Sometimes a date comes along that is so different you almost can’t believe it happened.
This guy was older than me, divorced, already had kids and worked in corporate PR so I thought at least we’d have things to talk about (understatement of the year). He picked a private club in the heart of Hedge Fund territory, which was lovely but very stuffy for a first date. No immediate chemistry but first dates can be like that so I tend to go with it.
He recommended the martinis so I ordered one with a hint of orange. Minutes later a man in a pristine white coat appeared with an ornate silver cart and elaborately mixed our martinis. Such pomp and circumstance for a drink that had, at most, two ingredients!

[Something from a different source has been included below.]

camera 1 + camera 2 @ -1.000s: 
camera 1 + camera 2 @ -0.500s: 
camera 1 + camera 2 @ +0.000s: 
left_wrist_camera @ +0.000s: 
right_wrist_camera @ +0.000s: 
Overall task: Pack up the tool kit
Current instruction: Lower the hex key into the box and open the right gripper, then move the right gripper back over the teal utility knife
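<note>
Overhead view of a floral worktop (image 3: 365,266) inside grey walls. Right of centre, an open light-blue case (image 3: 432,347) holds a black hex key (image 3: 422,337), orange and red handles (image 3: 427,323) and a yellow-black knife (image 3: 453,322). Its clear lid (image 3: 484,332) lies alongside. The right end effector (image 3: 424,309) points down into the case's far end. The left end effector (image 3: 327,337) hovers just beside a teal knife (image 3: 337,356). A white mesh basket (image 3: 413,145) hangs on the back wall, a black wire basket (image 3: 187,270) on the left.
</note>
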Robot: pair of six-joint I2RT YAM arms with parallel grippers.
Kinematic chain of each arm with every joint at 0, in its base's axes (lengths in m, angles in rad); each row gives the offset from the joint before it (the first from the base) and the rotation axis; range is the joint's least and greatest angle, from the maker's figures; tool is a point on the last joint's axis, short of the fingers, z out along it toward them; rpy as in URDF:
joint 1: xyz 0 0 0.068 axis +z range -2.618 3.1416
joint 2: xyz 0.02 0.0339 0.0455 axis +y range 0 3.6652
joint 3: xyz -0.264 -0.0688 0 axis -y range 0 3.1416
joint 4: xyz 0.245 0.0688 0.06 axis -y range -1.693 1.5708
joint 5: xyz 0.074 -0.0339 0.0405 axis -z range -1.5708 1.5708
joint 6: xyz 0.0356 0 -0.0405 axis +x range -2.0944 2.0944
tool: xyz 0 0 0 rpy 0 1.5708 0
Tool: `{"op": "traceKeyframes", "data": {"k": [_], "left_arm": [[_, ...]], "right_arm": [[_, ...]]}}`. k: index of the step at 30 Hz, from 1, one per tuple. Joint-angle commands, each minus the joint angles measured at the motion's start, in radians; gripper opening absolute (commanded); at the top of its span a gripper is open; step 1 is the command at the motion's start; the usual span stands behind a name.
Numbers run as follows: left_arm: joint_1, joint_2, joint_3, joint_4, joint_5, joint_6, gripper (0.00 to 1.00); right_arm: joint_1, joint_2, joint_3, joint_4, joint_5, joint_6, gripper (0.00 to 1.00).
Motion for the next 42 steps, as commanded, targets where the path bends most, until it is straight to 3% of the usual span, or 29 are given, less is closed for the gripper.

As we moved beyond the usual pleasantries, conversation flowed easily, although I started to notice he was dropping comments about 12 step programs all over the place. It wasn’t until we tucked into our second cocktails (I dumped the martini for my favourite the Old Fashioned!) that I was tipsy enough to ask him what experience he had of 12 step programs seeing as he was pounding back the booze.
Floodgates. Open.
On first dates you can discuss where you grew up, how many siblings you have, favourite places you’ve travelled to… Or you can discuss your date’s emotionless upbringing
So he starts telling me that one night he was watching TV and there was a programme about Ulrika Jonsson.(Ding: warning bells!) And she was talking about how she was a love addict (Ding ding!) – and he suddenly realised (DING!) that he, too, was a love addict. (Bell breaks…) So he joined Love Addicts Anonymous and after completing the program he’s in recovery. Now I was fascinated…
I mean sure, on first dates you can discuss where you grew up, how many siblings you have, favourite places you’ve travelled to, maybe even a brief relationship history. Or you can discuss your date’s emotionless upbringing where there were massive secrets and people left the room when certain questions were asked. Or how he discovered that the mysterious removed picture from the family lounge turned out to be of his grandfather wearing his uniform as a senior commander in the Nazi party (yes, really). You know, stuff like that.
Needless to say at this point I knew waaaaaaay to much and to be honest I had no desire whatsoever to shag him, even with two of the world’s strongest cocktails inside me. After finishing my drink I blamed the babysitter and said my goodbyes.
The next day I sent my perfunctory “Thanks for the drinks” message and he sent a slightly snotty/sarcastic one back saying he needed me to know that he wasn’t interested (ummm I hadn’t asked…) but he “wished me luck” in my search. I have to say on some level its a sad day when you get rejected by a love addicted Nazi grandchild but hey… I SO don’t feel bad about any of my oversharing!